Wang Jing, Liu Yani, Hu Fang, Yang Jiuyong, Guo Xiaoyu, Hou Xingming, Ju Chuanxia, Wang KeWei
Department of Pharmacology, School of Pharmacy at Qingdao University Medical College, Qingdao, China (J.W., Y.L., F.H., J.Y., X.G., X.H., C.J., K.W.); Center for Brain Science and Brain-Inspired Intelligence, Guangdong-Hong Kong-Macao Greater Bay Area, China (Y.L., K.W.); and Institute of Innovative Drugs, Qingdao University, Qingdao, China (Y.L., K.W.)
Department of Pharmacology, School of Pharmacy at Qingdao University Medical College, Qingdao, China (J.W., Y.L., F.H., J.Y., X.G., X.H., C.J., K.W.); Center for Brain Science and Brain-Inspired Intelligence, Guangdong-Hong Kong-Macao Greater Bay Area, China (Y.L., K.W.); and Institute of Innovative Drugs, Qingdao University, Qingdao, China (Y.L., K.W.).

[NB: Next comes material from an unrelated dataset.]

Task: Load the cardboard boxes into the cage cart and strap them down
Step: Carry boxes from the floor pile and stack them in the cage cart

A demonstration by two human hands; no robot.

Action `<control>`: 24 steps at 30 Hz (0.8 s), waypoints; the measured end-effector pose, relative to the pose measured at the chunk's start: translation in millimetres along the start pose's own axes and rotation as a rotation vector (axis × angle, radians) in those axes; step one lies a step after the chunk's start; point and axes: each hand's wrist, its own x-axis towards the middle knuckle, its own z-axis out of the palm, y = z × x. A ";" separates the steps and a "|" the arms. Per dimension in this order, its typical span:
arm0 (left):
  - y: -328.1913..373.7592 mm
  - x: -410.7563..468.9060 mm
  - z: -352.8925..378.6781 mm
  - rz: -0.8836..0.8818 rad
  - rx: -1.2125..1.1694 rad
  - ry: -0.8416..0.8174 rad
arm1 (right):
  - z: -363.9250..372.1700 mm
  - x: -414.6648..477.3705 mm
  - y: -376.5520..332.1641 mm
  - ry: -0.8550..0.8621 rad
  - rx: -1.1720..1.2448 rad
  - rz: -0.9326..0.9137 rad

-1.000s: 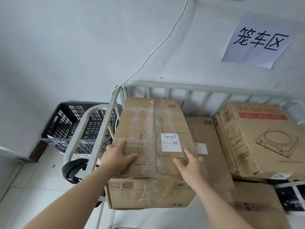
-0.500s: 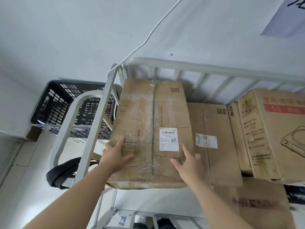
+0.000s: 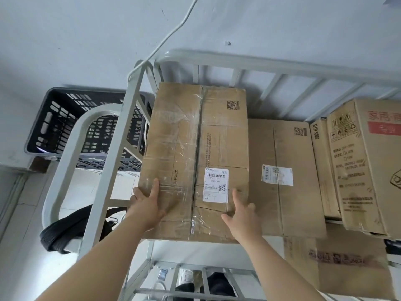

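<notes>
Since a second ago the taped cardboard box [image 3: 195,137] has gone further into the cage cart [image 3: 134,118]. Its front face, seen then, no longer shows, and the view has tipped down so that the paper sign on the wall is nearly gone at 1 o'clock. Both hands have kept to the near end of the box top. The left hand [image 3: 147,206] lies flat on the tape at 7 o'clock of the box, its fingers [image 3: 155,187] straight and spread, the outermost one at the left edge; it holds nothing. The right hand [image 3: 240,216] rests at 5 o'clock, just below the white shipping label [image 3: 216,184], forefinger straight, thumb out to the left, the outer fingers at the right edge, where I cannot tell whether they bend over it. The box lies lengthwise, its left side close along the cart's corner post and its far end near the back rail [image 3: 282,68]. At its 3 o'clock, touching and sitting lower, lies a second brown box [image 3: 288,148], and past that a printed carton [image 3: 364,170] leans tilted. At 4 o'clock a blurred box [image 3: 338,263] sits lower. Outside the cart at 9 o'clock stands a black plastic crate [image 3: 71,118], at 8 o'clock a black strap [image 3: 69,231] hangs on the curved handle [image 3: 65,161], and a white cable [image 3: 171,33] runs up the wall at 12 o'clock.
</notes>
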 end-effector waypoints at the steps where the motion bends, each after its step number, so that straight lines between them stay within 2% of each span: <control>1: 1.6 -1.9 -1.6 -0.002 0.032 0.012 | -2.4 -1.9 -0.6 0.006 0.007 -0.008; 6: 19.9 -23.3 -15.5 0.110 0.194 0.172 | -26.3 -15.0 -7.1 0.156 -0.002 -0.101; 13: 58.4 -90.2 -48.3 0.387 0.141 0.461 | -73.3 -62.6 -1.3 0.417 -0.021 -0.223; 19: 99.6 -159.8 -58.6 0.615 0.136 0.618 | -102.9 -132.2 43.2 0.664 0.004 -0.215; 24: 147.3 -230.1 -48.0 0.826 0.160 0.677 | -114.6 -199.4 104.8 0.782 0.014 -0.118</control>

J Pharmacol Exp Ther. 2021 Apr;377(1):20-28. doi: 10.1124/jpet.120.000357. Epub 2021 Jan 11.
Treatment of chronic pain remains an unmet medical need. The neuronal voltage-gated potassium Kv7/KCNQ/M channel has been implicated as a therapeutic target for chronic pain. However, whether pharmacological activation of the Kv7 channel can alleviate pain remains elusive. In this study, we show that selective activation of native M-currents by a novel channel opener SCR2682 reduces repetitive firings of dorsal root ganglia (DRG) sensory neurons. Intraperitoneal administration of SCR2682 relieves mechanical allodynia and thermal hyperalgesia in rat models of pain induced by complete Freund's adjuvant (CFA) or spared nerve injury (SNI) in a dose-dependent manner without affecting locomotor activity. The antinociceptive efficacy of SCR2682 can be reversed by the channel-specific blocker XE991. Furthermore, SCR2682 increases Kv7.2/KCNQ2 mRNA and protein expression in DRG neurons from rats in the SNI model of neuropathic pain. Taken together, pharmacological activation of neuronal Kv7 channels by opener SCR2682 can alleviate pain in rats, thus possessing therapeutic potential for chronic pain or hyperexcitability-related neurologic disorders. SIGNIFICANCE STATEMENT: A novel voltage-gated potassium Kv7 channel opener SCR2682 inhibits action potential firings in dorsal root ganglia sensory neurons and exhibits efficacy in antinociception, thus possessing a developmental potential for treatment of chronic pain or epilepsy.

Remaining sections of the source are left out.